1 ?- [greek_family].
2 ?- [family_relations].
and check a few queries do what you expect, such as
3 ?- father(zeus,artemis).
true
4 ?- sister(hera,X).
X = zeus ;
X = demeter.
5 ?- first_cousin(mygdon,orpheus).
true.
Write queries to answer the following questions:
1. Who is the father of zeus?
2. Is giles a parent of anybody?
3. Which first cousins are of different gender?
4. Which men have sisters? Can we get a unique list of answers?

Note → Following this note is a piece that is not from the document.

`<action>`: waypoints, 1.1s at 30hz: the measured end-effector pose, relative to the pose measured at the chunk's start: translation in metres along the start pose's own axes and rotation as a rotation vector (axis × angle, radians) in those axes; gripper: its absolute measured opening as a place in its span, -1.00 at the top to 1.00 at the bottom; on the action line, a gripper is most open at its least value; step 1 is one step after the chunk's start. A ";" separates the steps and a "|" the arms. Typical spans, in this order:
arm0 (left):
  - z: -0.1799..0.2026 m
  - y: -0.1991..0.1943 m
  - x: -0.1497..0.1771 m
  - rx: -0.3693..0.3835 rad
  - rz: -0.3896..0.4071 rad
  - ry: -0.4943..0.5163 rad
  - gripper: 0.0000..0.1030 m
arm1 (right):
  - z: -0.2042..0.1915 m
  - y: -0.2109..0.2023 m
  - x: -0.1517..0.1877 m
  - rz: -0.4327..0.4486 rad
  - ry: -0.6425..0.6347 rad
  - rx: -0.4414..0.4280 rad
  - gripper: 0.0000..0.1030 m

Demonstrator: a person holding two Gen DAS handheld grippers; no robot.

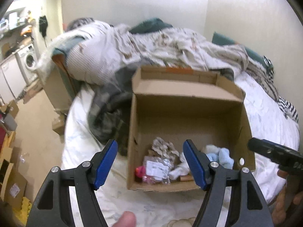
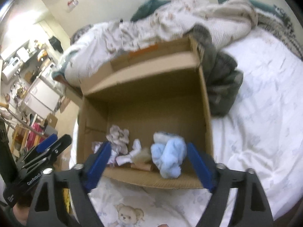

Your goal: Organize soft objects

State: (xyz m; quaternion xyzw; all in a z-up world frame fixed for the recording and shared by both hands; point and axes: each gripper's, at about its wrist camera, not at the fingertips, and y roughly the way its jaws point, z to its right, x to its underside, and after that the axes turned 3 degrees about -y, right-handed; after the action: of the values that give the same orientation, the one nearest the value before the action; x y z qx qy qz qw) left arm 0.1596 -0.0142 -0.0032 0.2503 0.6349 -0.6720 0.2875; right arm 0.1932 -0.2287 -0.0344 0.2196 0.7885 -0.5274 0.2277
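An open cardboard box (image 1: 187, 111) (image 2: 144, 106) stands on the white bed sheet (image 1: 265, 113). At its bottom lie a light blue plush (image 1: 219, 157) (image 2: 168, 157), a patterned cloth (image 1: 163, 147) (image 2: 118, 138), a bagged pink item (image 1: 153, 170) and white fabric (image 2: 130, 155). My left gripper (image 1: 150, 164) is open and empty above the box's near left corner. My right gripper (image 2: 149, 165) is open and empty above the box's near edge, with the blue plush between its fingers in view. The right gripper's body shows in the left wrist view (image 1: 276, 157).
Crumpled blankets (image 1: 151, 45) (image 2: 170, 22) pile behind the box. A grey-green garment (image 1: 109, 117) (image 2: 221, 79) lies beside it. Kitchen units and a washing machine (image 1: 28, 60) stand far left. Cardboard boxes (image 1: 11, 181) sit on the floor. A teddy print (image 2: 128, 215) marks the near sheet.
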 end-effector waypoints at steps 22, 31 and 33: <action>-0.022 -0.065 0.043 0.023 0.031 -0.014 -0.99 | -0.025 -0.061 0.057 0.145 -0.079 0.084 -1.00; -0.019 -0.048 0.042 0.022 0.028 -0.008 -0.99 | -0.025 -0.042 0.060 0.144 -0.089 0.130 -1.00; -0.018 -0.042 0.042 0.014 0.020 -0.009 -0.99 | -0.026 -0.040 0.060 0.140 -0.095 0.136 -1.00</action>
State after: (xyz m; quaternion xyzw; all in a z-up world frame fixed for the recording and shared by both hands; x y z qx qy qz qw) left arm 0.0997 0.0023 -0.0042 0.2557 0.6262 -0.6747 0.2954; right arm 0.1183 -0.2124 -0.0320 0.2638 0.7220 -0.5724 0.2854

What about the query Which men do not have fathers? This is tricky as we cannot answer this without negation (why not?). But this allows us to demonstrate a safe usage of negation. The safe case to use negation-as-failure is if you ensure that the negated part of the query is fully-instantiated when it is executed. Can you write a query that ensures this? Secondly, note that the way that we have modelled the parents relation makes this query difficult to answer and therefore we should change our representation to make it easier to answer the queries we want to ask.
Step 2. Recursive Relations
The above relations were defined in a fixed way in terms of other relations. The power of Prolog is in recursive relations where a relation can be defined in terms of itself. Extend family_relations.pl with the following two recursive relations:
1. ancestor(X, Y ). X is an ancestor of Y if X is Y ’s parent or an ancestor of one of Y ’s parents. A person should not be their own ancestor.
2. cousin(X, Y ). The general definition of cousin is to share a common ancestor such that the closest common ancestor is two or more generations away i.e. they are not siblings or paren- t/children. Note that this is a generalisation of the common usage that refers to a first cousin (you share great-grandparents with a second cousin etc).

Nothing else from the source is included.